* TASK ITEM: Please find the lines in the following records that hold "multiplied", and copy them.

* ENTRIES SHOWN:

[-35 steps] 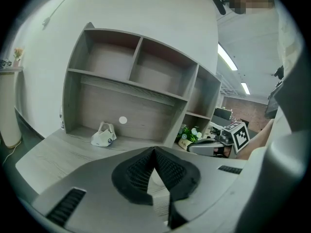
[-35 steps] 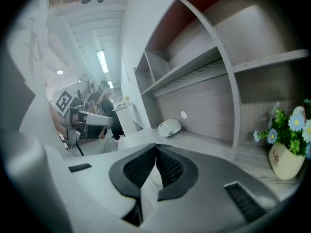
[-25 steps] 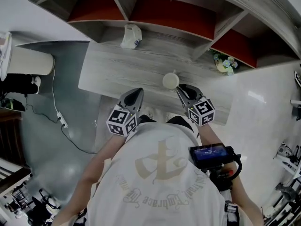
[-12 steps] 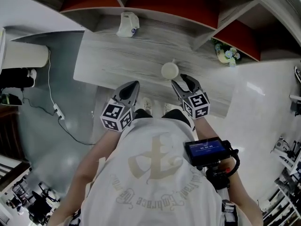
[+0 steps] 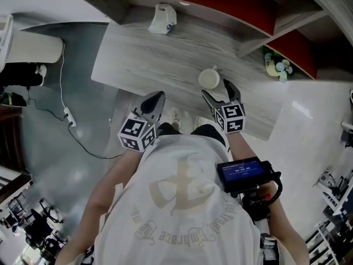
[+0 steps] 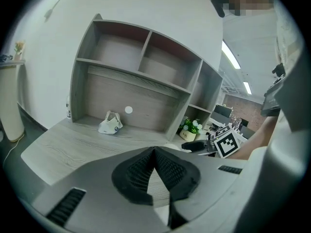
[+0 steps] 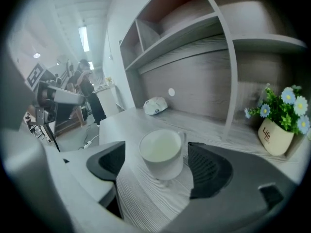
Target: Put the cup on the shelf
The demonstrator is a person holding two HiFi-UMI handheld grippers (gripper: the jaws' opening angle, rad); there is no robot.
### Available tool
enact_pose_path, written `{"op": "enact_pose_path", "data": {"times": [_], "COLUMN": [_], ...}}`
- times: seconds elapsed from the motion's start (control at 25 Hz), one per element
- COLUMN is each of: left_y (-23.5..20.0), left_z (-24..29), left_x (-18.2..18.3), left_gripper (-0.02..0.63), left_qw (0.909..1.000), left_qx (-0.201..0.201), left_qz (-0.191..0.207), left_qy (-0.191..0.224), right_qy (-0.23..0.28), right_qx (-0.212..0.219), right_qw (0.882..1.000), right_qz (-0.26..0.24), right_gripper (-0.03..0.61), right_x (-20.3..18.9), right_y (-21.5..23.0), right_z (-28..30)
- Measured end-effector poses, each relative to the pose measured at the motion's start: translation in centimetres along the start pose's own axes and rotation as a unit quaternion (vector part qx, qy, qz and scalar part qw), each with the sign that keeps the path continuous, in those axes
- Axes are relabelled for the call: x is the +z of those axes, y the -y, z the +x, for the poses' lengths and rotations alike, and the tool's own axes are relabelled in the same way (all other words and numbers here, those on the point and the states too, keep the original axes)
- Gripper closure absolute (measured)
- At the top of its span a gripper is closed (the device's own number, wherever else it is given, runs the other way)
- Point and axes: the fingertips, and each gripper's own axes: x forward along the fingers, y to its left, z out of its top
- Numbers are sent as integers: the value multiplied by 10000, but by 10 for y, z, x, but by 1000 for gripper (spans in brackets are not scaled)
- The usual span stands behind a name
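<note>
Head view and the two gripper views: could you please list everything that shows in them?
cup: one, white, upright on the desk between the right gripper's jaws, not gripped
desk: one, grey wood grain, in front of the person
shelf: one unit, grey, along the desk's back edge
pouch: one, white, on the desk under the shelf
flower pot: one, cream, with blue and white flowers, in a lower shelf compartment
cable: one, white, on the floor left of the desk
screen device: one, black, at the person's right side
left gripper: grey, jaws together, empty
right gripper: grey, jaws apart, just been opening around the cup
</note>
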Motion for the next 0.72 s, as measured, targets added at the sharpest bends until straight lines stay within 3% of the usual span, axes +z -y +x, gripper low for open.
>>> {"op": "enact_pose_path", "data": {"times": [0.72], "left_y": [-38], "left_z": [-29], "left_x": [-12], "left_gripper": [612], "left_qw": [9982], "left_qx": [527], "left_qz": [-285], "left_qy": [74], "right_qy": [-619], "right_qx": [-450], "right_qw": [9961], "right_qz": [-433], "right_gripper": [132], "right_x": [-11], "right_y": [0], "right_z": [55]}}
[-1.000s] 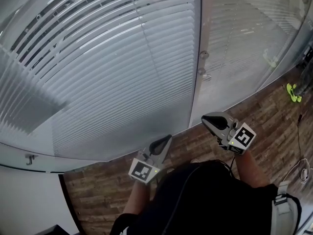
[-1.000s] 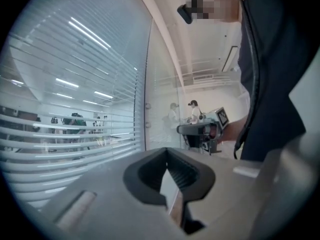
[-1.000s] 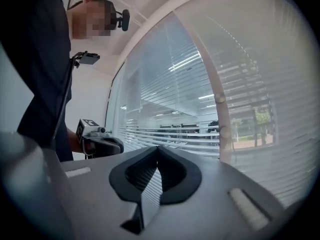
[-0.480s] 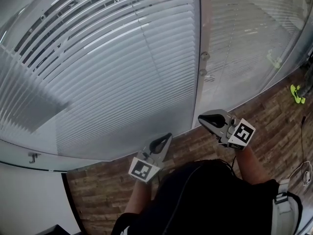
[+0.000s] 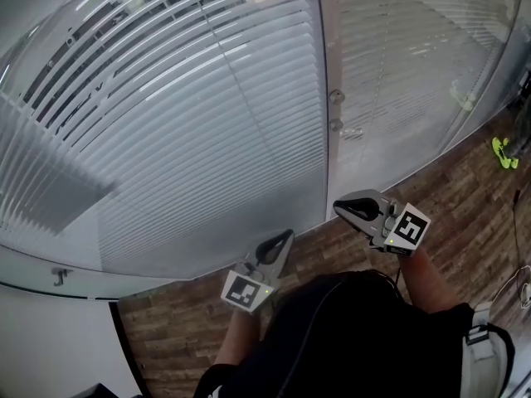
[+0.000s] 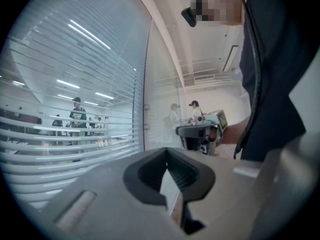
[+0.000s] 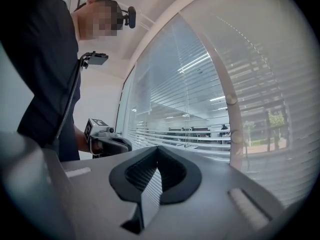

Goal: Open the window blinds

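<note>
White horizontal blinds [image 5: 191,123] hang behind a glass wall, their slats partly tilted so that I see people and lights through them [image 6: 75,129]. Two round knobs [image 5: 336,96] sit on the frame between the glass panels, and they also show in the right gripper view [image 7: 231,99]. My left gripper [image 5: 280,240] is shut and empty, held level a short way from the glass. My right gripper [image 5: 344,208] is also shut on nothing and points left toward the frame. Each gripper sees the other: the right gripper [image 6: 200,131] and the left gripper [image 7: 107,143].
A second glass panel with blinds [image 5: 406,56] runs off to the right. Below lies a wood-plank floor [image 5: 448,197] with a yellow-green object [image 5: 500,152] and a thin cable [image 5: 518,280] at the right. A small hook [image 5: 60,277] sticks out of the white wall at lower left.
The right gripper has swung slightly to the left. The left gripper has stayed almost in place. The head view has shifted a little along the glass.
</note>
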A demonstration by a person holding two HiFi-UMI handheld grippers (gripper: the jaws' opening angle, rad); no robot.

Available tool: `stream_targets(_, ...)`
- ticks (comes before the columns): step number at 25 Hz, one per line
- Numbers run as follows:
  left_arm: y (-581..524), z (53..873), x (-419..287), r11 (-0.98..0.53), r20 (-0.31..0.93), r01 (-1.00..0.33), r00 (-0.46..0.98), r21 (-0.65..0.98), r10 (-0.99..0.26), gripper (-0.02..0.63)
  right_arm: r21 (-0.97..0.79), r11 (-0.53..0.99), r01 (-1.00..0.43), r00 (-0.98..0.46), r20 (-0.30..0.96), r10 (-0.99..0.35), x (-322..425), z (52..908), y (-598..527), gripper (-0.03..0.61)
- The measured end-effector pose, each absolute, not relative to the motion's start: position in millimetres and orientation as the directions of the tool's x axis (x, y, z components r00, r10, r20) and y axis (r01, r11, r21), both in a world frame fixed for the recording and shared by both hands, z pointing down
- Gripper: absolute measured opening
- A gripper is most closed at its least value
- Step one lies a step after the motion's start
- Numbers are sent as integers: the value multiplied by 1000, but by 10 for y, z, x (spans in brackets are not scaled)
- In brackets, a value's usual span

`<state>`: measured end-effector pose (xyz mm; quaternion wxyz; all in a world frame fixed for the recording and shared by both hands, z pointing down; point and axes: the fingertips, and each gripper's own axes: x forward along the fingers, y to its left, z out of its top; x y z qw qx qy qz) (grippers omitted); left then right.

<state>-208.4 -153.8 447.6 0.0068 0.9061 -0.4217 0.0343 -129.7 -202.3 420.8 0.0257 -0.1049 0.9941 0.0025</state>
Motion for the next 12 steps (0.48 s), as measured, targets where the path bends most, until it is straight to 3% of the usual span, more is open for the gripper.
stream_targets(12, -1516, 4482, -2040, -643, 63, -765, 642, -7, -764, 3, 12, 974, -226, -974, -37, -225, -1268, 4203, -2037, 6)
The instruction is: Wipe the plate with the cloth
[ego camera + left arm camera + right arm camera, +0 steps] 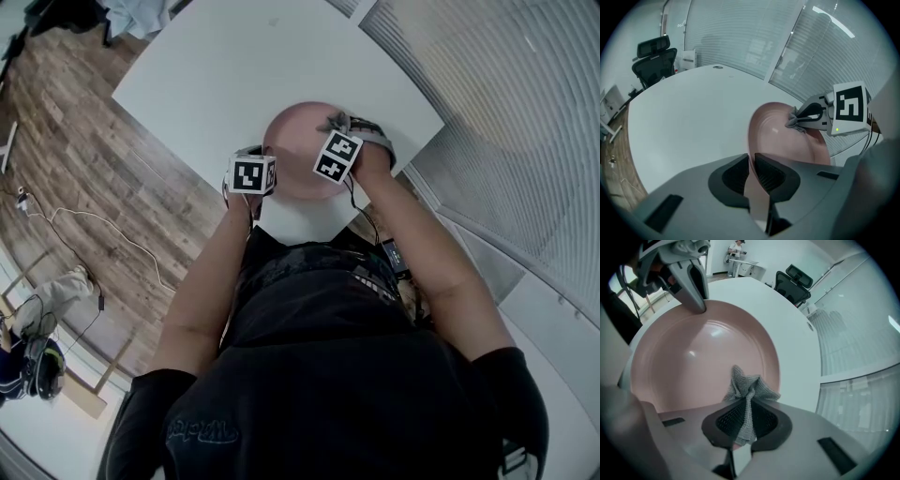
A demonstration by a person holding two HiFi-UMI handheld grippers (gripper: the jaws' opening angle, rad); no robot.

* RESPONSE AREA:
- Numbers are sent as integers: the value multiplied by 10000, but by 10 for y, z, x, but by 1000 for gripper (spans in brackets are not scaled)
- Numbers are sent as integers: the value multiplied by 1000, but by 10 for y, z, x (spans in brackets are not scaled)

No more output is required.